§ EXERCISE DETAILS
Whenever a line in the data contains "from", show that line.

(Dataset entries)

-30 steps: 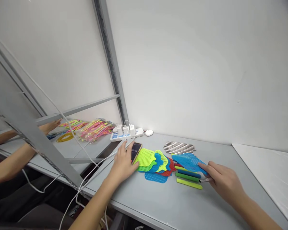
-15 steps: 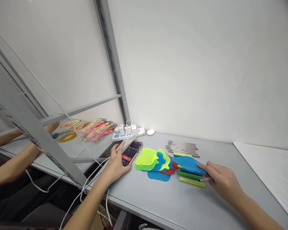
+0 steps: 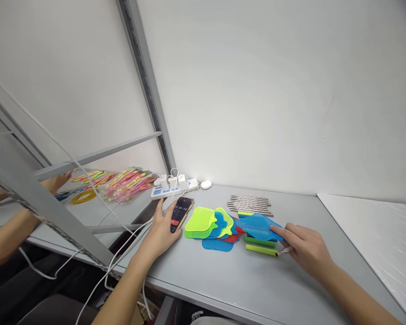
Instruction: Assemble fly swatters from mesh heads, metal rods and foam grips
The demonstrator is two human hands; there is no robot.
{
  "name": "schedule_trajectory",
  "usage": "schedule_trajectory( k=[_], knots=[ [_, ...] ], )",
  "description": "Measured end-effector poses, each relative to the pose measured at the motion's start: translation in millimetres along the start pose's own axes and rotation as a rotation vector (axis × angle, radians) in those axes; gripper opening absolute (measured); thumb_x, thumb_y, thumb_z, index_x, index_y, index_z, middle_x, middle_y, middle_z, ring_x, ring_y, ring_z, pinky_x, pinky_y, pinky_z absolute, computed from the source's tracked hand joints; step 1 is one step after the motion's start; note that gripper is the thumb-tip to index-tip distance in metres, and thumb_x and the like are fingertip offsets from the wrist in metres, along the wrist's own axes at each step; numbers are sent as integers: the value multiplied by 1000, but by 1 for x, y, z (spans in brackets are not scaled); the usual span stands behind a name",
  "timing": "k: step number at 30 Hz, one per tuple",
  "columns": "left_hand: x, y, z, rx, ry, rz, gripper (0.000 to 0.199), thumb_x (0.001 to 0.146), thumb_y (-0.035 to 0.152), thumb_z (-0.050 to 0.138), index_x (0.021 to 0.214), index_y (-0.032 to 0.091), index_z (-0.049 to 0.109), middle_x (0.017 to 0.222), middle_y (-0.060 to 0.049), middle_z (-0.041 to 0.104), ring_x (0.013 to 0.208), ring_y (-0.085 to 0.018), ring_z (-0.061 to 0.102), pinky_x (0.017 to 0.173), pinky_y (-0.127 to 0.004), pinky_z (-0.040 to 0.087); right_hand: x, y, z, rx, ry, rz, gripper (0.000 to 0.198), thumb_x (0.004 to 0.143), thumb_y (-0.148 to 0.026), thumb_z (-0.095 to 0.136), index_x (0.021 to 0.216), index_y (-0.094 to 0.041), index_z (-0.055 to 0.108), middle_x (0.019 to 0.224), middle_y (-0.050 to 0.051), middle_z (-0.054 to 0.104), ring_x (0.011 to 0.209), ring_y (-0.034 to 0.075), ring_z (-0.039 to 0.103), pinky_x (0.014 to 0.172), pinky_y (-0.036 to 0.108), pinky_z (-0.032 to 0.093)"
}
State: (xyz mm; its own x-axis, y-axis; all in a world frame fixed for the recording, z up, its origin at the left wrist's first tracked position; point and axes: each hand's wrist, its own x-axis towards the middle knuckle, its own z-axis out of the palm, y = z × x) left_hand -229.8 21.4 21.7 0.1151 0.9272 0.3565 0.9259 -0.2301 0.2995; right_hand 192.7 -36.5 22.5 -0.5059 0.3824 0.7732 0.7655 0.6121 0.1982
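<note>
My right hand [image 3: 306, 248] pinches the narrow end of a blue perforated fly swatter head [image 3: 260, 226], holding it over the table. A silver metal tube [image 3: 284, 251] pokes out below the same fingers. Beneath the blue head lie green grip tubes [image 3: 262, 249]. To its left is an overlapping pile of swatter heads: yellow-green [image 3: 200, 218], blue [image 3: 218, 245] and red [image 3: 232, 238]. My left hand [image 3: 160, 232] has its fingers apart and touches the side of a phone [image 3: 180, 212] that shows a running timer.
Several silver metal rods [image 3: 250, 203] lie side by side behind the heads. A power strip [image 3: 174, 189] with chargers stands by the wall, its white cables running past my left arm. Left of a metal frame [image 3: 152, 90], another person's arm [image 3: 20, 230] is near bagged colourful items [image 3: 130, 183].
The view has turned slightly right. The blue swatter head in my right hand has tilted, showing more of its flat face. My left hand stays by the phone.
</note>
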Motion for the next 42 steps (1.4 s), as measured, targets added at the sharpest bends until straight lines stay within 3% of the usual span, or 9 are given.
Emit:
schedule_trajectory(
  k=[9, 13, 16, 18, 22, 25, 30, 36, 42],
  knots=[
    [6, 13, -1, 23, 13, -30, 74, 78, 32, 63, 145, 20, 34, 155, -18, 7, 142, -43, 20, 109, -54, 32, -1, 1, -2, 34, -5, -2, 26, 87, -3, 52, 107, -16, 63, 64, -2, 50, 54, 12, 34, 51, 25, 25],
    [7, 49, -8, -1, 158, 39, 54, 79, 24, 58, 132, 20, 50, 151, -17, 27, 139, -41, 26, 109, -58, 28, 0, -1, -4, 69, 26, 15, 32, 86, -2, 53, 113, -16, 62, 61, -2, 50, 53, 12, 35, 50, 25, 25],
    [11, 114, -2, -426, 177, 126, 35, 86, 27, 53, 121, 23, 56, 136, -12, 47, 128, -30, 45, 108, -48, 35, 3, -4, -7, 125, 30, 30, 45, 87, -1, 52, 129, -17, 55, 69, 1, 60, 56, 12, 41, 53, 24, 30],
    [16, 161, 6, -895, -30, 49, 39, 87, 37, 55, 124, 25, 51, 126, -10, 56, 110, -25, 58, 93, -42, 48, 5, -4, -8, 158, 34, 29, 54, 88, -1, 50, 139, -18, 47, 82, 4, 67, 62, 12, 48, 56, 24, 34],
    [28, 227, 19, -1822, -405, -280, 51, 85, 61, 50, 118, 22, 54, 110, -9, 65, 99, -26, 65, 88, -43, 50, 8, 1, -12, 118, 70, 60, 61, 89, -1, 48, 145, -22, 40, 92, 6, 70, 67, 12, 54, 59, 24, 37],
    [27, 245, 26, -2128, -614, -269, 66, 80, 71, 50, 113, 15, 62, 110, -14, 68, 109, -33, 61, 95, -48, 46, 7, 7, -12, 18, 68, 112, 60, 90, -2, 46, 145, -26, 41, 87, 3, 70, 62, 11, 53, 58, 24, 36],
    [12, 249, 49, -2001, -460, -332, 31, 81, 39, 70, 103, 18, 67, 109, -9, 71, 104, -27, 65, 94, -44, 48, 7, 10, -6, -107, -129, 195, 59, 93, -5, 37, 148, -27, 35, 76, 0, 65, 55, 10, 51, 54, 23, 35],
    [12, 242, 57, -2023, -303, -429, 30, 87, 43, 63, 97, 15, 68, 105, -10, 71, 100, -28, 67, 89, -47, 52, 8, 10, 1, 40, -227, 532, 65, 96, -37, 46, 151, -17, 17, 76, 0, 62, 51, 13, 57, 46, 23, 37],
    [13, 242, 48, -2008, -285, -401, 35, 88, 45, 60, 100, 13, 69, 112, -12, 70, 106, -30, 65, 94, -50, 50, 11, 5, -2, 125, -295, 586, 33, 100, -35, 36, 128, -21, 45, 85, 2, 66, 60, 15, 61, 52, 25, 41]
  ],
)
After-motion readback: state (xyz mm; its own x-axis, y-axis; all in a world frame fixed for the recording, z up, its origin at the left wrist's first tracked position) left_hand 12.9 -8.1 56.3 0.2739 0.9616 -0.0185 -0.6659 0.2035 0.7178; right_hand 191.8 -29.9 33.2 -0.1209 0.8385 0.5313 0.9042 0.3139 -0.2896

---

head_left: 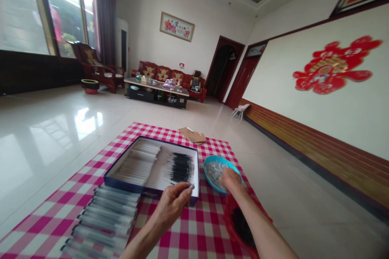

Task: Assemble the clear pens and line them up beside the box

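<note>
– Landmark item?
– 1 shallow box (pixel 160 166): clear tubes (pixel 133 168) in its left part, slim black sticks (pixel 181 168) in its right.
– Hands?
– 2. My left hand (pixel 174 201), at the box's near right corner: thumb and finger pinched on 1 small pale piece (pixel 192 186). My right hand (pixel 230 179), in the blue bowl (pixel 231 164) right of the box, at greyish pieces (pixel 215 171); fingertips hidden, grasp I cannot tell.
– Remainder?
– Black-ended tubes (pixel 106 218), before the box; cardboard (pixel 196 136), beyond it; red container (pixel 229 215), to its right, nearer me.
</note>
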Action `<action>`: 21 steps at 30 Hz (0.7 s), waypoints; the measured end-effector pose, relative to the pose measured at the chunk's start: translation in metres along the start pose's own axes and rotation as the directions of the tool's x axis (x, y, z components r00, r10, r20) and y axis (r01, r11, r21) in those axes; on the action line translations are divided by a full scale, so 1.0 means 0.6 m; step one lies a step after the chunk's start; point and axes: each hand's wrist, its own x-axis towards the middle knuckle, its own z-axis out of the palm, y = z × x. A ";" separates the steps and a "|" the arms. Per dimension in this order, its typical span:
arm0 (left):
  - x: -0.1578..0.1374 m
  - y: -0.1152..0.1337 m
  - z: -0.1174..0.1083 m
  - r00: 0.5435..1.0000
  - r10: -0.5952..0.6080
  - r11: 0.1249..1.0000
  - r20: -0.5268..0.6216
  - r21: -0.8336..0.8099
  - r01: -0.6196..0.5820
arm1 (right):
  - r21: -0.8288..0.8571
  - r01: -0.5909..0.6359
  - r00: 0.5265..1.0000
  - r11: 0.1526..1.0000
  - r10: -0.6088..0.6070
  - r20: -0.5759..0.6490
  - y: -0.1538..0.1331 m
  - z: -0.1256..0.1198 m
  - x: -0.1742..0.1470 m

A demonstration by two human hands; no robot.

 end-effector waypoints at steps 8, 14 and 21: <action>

§ RESPONSE AREA
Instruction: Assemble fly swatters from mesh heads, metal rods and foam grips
  "description": "Measured end-effector poses, each relative to the pose measured at the motion's start: translation in millimetres along the start pose's own axes and rotation as a rotation vector (axis × angle, radians) in those axes; gripper opening absolute (measured); thumb_x, thumb_y, thumb_z, index_x, index_y, index_z, middle_x, middle_y, middle_z, ring_x, ring_y, ring_z, pinky_x, pinky_y, pinky_z absolute, computed from the source's tracked hand joints; step 1 is one step after the motion's start; note that gripper is the thumb-tip to index-tip distance in metres, and thumb_x and the like are fingertip offsets from the wrist in metres, along the wrist's own axes at each step; numbers are sent as integers: the value multiplied by 1000, but by 1 for x, y, z (spans in brackets are not scaled); the usual span stands behind a name",

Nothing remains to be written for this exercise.